--- Problem description ---
Search the records for the string "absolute" and return each line that has it.
=-=-=-=-=
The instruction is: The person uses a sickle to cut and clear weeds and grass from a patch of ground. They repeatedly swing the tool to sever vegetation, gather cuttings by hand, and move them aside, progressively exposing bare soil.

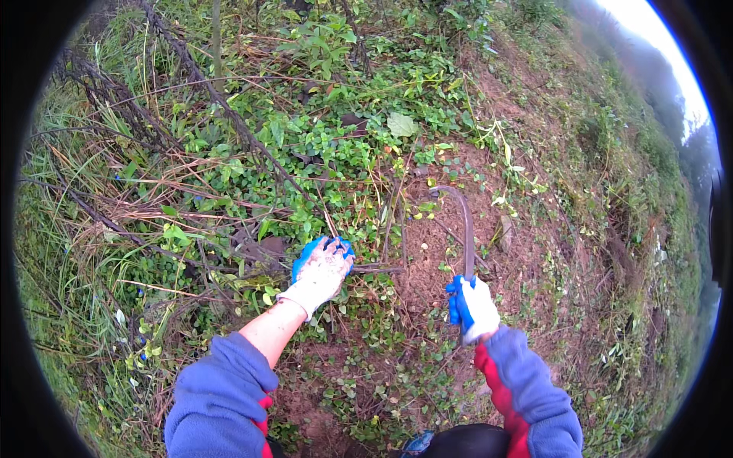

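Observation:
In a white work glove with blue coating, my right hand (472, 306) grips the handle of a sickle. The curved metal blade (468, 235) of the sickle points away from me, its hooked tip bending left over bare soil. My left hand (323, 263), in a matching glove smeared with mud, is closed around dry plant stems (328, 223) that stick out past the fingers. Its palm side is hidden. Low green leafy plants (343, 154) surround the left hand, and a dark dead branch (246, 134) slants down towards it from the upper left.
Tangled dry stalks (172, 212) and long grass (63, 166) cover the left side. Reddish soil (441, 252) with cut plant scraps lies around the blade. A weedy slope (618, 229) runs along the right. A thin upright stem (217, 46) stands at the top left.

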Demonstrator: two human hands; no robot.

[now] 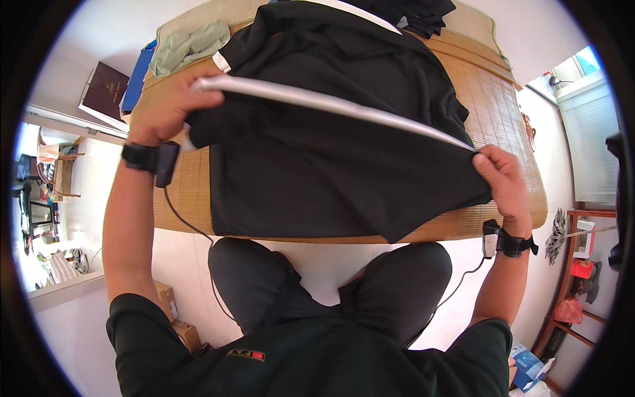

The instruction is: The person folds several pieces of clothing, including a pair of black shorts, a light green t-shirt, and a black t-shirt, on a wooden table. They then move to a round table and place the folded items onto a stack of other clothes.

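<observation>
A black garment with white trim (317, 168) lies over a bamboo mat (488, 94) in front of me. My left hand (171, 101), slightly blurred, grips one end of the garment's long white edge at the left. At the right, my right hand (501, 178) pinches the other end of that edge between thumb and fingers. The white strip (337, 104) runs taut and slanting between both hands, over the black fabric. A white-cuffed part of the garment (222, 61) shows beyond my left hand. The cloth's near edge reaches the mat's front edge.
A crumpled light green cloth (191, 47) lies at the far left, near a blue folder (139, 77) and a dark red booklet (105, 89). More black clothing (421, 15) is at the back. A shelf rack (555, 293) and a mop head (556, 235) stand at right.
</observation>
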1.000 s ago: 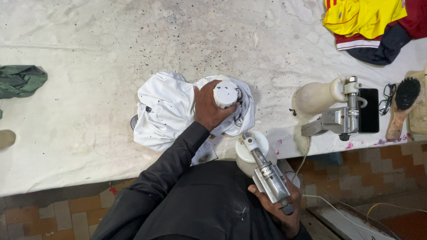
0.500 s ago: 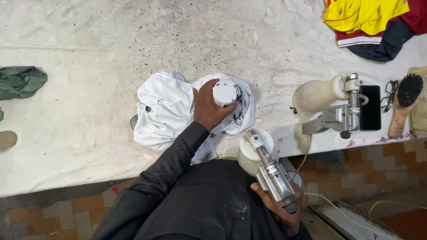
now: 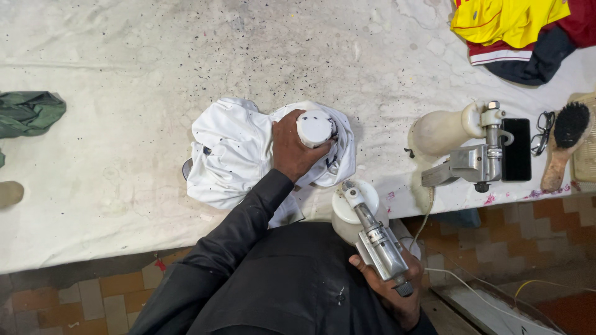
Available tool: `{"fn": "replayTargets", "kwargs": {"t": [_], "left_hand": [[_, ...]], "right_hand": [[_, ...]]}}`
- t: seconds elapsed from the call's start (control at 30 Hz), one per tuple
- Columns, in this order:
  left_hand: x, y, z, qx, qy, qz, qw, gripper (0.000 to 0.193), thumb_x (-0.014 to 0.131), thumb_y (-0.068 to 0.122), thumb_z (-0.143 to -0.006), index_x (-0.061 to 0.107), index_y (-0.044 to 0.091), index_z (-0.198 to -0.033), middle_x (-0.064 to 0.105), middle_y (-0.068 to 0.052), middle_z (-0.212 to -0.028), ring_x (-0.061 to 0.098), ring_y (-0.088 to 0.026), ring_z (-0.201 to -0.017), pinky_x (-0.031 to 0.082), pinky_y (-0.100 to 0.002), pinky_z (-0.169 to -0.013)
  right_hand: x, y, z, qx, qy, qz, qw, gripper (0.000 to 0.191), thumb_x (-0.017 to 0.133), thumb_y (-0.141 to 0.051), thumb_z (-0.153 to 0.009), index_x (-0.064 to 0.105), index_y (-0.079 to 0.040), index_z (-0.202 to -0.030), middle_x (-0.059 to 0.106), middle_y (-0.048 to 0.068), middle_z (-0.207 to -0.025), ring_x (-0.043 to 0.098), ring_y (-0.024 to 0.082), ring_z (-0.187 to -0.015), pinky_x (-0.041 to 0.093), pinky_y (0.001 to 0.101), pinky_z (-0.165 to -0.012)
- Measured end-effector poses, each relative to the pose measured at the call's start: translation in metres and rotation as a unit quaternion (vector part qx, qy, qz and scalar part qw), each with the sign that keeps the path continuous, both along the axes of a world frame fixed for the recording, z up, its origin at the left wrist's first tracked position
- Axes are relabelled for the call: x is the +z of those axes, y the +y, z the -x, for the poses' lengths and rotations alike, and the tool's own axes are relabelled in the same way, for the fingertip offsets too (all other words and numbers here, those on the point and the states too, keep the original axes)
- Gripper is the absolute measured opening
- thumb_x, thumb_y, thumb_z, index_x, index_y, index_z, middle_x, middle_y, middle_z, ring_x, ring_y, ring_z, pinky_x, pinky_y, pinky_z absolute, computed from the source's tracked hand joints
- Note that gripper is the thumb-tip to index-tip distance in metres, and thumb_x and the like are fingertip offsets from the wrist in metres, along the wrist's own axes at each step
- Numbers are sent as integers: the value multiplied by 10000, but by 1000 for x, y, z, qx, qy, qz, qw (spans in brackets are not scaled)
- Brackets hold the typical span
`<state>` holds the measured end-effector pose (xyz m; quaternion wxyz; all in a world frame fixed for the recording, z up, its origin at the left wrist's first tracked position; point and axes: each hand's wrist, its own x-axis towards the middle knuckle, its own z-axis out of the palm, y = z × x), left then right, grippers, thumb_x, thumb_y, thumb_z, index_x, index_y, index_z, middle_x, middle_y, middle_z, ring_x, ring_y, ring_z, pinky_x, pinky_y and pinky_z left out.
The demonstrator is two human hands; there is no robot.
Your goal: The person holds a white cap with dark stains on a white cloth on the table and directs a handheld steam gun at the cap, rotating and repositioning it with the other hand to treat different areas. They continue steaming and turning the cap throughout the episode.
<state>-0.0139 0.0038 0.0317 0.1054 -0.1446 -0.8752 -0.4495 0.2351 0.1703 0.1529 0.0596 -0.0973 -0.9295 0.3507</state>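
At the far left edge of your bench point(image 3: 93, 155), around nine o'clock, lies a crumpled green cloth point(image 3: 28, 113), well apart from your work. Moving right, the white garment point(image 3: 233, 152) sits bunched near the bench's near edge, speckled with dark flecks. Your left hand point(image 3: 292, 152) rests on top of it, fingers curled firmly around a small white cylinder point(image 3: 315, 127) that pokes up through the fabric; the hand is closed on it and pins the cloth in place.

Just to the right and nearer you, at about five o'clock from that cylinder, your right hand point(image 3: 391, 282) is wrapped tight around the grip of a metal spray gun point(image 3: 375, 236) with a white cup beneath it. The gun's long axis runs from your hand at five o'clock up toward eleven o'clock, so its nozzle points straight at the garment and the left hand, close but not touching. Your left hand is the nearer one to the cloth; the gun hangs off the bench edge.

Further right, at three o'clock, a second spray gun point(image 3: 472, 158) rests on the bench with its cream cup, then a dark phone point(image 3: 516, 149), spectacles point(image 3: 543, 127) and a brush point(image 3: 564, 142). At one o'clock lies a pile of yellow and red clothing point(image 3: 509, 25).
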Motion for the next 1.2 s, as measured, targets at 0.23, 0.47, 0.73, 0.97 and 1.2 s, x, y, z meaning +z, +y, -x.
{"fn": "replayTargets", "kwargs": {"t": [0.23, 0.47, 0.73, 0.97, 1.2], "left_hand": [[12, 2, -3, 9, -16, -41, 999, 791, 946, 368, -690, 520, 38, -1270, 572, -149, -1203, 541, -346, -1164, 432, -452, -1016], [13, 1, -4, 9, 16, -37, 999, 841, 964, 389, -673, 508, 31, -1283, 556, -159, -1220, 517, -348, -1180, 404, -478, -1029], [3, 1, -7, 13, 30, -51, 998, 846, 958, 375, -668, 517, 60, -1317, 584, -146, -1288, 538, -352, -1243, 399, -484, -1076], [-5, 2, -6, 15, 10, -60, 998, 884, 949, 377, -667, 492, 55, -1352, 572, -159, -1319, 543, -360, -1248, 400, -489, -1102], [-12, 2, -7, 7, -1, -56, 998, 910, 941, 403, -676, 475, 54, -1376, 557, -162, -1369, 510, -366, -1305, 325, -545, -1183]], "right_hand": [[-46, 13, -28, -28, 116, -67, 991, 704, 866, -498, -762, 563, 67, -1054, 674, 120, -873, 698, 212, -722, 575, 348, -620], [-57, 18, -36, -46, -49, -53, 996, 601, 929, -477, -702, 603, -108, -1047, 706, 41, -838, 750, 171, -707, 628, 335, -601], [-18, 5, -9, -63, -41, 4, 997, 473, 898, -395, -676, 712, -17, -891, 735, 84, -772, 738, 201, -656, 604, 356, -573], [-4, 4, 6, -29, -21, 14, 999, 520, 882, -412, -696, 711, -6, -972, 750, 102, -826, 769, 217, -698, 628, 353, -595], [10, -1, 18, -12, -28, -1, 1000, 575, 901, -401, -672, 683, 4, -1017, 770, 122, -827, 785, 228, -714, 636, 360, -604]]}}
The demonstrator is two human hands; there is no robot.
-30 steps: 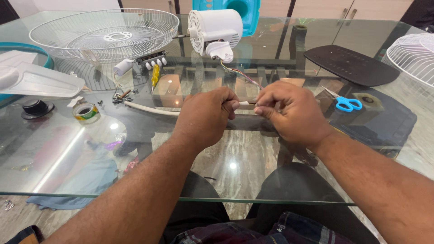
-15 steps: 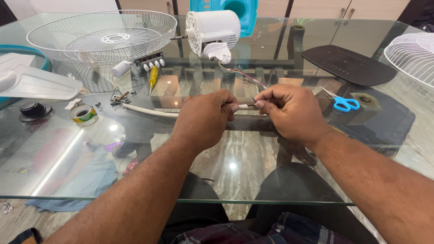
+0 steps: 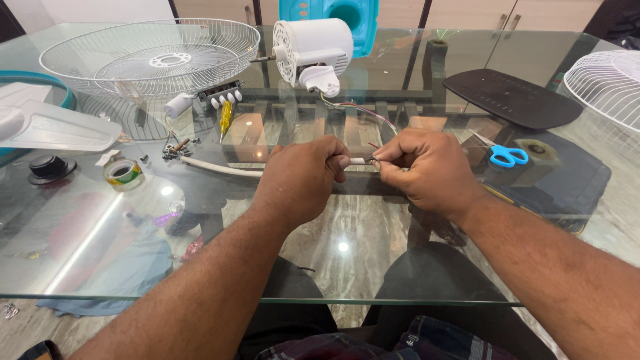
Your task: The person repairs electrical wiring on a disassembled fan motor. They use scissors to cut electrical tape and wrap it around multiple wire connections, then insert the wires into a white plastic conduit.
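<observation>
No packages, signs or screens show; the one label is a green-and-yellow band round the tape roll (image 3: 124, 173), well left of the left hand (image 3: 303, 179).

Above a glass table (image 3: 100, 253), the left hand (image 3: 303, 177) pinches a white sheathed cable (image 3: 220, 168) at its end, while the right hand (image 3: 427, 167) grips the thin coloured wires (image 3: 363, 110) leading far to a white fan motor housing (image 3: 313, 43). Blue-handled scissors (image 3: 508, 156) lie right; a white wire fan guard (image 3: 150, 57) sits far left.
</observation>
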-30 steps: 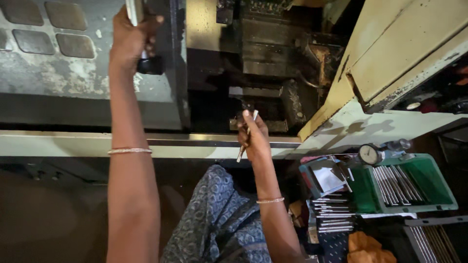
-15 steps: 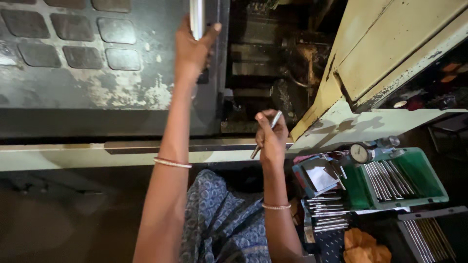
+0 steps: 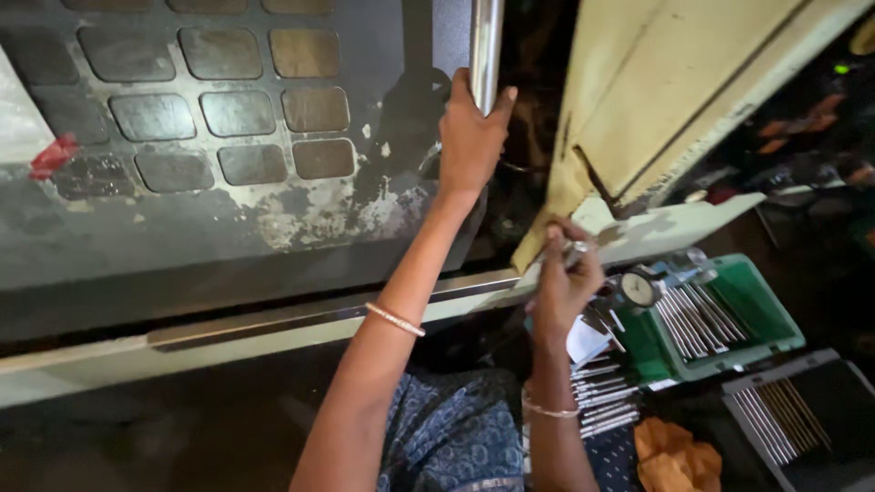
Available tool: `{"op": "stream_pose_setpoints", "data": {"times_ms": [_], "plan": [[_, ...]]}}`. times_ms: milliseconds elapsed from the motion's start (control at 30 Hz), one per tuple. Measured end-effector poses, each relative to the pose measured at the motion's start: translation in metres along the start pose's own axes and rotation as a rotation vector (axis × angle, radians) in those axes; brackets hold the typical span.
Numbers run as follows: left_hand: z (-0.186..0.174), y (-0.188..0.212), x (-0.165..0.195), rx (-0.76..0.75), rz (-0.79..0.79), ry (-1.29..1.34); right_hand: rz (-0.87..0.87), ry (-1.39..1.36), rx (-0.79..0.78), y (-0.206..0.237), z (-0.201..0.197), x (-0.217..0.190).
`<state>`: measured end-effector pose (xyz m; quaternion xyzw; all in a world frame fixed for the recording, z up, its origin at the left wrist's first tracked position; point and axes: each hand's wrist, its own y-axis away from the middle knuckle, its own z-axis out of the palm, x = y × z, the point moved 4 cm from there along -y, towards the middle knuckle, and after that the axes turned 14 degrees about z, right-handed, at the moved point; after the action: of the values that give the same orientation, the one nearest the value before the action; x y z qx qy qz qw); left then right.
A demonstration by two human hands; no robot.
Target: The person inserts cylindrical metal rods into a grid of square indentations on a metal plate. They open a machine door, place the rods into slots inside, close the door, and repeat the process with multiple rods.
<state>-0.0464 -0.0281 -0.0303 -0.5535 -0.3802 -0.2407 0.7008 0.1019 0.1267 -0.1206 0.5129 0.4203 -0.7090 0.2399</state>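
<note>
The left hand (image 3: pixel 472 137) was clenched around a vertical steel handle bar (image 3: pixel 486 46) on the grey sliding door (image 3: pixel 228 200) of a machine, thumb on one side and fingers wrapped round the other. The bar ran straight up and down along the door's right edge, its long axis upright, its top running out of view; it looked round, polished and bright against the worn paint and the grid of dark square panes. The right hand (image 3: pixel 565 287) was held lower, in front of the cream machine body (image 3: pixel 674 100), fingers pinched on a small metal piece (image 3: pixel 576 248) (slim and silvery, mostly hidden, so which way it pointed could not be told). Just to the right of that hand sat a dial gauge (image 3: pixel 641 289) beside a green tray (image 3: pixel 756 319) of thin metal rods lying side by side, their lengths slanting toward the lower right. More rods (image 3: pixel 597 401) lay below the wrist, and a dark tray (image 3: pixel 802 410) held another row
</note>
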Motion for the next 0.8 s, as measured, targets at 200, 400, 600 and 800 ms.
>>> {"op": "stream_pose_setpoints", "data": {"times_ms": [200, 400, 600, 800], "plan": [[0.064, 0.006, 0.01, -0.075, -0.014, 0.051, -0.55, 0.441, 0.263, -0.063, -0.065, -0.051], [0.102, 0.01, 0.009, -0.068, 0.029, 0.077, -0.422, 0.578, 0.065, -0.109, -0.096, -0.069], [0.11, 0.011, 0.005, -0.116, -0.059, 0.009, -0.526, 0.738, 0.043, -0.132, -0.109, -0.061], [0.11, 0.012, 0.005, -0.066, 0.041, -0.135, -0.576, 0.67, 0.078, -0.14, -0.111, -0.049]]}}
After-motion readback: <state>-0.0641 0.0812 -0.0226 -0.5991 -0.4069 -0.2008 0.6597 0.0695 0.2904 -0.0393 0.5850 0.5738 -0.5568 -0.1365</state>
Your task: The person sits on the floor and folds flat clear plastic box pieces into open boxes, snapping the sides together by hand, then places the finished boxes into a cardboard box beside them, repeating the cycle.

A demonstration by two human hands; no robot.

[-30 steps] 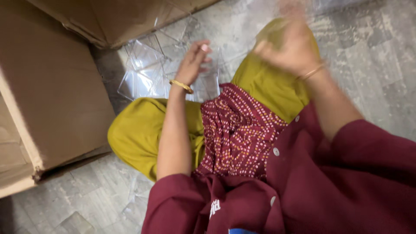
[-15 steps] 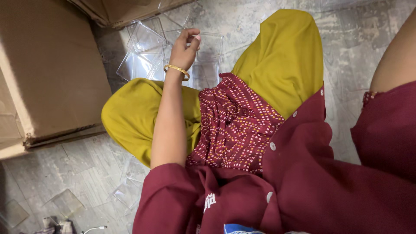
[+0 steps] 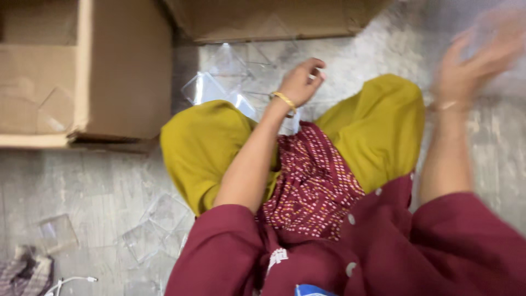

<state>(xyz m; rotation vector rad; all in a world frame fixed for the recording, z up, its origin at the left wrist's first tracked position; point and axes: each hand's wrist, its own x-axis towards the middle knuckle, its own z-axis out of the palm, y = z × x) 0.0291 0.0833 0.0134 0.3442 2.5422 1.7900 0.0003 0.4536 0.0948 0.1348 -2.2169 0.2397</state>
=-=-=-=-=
--- Reply to the task ---
- Gripper is the absolute measured opening
- thumb_x, thumb_y, thumb_z, index_x, index_y, index_z, middle_x, middle_y, middle_z, ring_x, ring_y, ring_z, pinky_x, pinky_y, pinky_z absolute, computed from the source's tracked hand joints

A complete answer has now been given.